_What the exercise asks:_ Please print each of the entries below exactly.

_Data excerpts:_
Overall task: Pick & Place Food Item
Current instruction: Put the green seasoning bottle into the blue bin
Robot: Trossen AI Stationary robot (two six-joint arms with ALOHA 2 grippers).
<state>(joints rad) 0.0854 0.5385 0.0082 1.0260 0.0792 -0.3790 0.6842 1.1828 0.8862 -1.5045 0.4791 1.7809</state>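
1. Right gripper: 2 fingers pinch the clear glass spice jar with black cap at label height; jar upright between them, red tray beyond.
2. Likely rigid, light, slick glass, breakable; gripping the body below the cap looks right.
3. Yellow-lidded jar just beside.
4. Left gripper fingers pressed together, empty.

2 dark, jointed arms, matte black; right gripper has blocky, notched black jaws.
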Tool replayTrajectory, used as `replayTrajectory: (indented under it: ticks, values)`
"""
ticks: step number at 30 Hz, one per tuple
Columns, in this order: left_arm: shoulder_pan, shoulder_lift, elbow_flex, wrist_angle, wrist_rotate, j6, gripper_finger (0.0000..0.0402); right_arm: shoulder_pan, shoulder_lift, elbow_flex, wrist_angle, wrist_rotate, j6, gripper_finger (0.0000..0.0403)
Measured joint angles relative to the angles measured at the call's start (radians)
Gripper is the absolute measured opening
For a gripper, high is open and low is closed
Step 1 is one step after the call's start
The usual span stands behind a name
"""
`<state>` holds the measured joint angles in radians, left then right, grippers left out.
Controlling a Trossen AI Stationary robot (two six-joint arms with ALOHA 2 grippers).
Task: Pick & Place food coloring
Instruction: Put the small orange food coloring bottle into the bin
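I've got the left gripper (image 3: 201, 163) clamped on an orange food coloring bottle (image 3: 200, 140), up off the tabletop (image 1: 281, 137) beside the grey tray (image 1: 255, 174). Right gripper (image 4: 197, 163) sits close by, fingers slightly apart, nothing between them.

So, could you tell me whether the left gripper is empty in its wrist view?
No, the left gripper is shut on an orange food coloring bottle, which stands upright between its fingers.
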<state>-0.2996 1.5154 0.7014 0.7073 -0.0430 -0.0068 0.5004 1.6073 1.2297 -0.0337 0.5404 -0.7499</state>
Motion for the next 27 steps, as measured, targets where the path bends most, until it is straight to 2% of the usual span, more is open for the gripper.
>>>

_Response to the exercise:_
Overall task: Pick & Place Food Item
Current instruction: Put the green seasoning bottle into the blue bin
Robot: Trossen AI Stationary robot (two six-joint arms with ALOHA 2 grippers).
<state>(joints rad) 0.0854 0.5385 0.0082 1.0260 0.0792 -0.3790 0.6842 1.1828 0.8862 -1.5045 0.4791 1.7809</state>
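1. Right gripper: 2 fingers pinch the clear glass spice jar with black cap at label height; jar upright between them, red tray beyond.
2. Likely rigid, light, slick glass, breakable; gripping the body below the cap looks right.
3. Yellow-lidded jar just beside.
4. Left gripper fingers pressed together, empty.

2 dark, jointed arms, matte black; right gripper has blocky, notched black jaws.
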Tool replayTrajectory, used as `replayTrajectory: (indented under it: ticks, values)`
"""
ticks: step number at 30 Hz, one per tuple
Columns, in this order: left_arm: shoulder_pan, shoulder_lift, elbow_flex, wrist_angle, wrist_rotate, j6, gripper_finger (0.0000..0.0402); right_arm: shoulder_pan, shoulder_lift, elbow_flex, wrist_angle, wrist_rotate, j6, gripper_finger (0.0000..0.0403)
Measured joint angles relative to the angles measured at the call's start (radians)
Gripper is the absolute measured opening
For a gripper, high is open and low is closed
Step 1 is one step after the call's start
The usual span stands behind a name
"""
`<state>` holds the measured joint angles in radians, left then right, grippers left out.
Controlling a Trossen AI Stationary robot (two six-joint arms with ALOHA 2 grippers).
Task: Pick & Place food coloring
Instruction: Put the small orange food coloring bottle into the bin
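I've got the left gripper (image 3: 201, 163) clamped on an orange food coloring bottle (image 3: 200, 140), up off the tabletop (image 1: 281, 137) beside the grey tray (image 1: 255, 174). Right gripper (image 4: 197, 163) sits close by, fingers slightly apart, nothing between them.

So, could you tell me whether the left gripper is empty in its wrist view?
No, the left gripper is shut on an orange food coloring bottle, which stands upright between its fingers.
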<state>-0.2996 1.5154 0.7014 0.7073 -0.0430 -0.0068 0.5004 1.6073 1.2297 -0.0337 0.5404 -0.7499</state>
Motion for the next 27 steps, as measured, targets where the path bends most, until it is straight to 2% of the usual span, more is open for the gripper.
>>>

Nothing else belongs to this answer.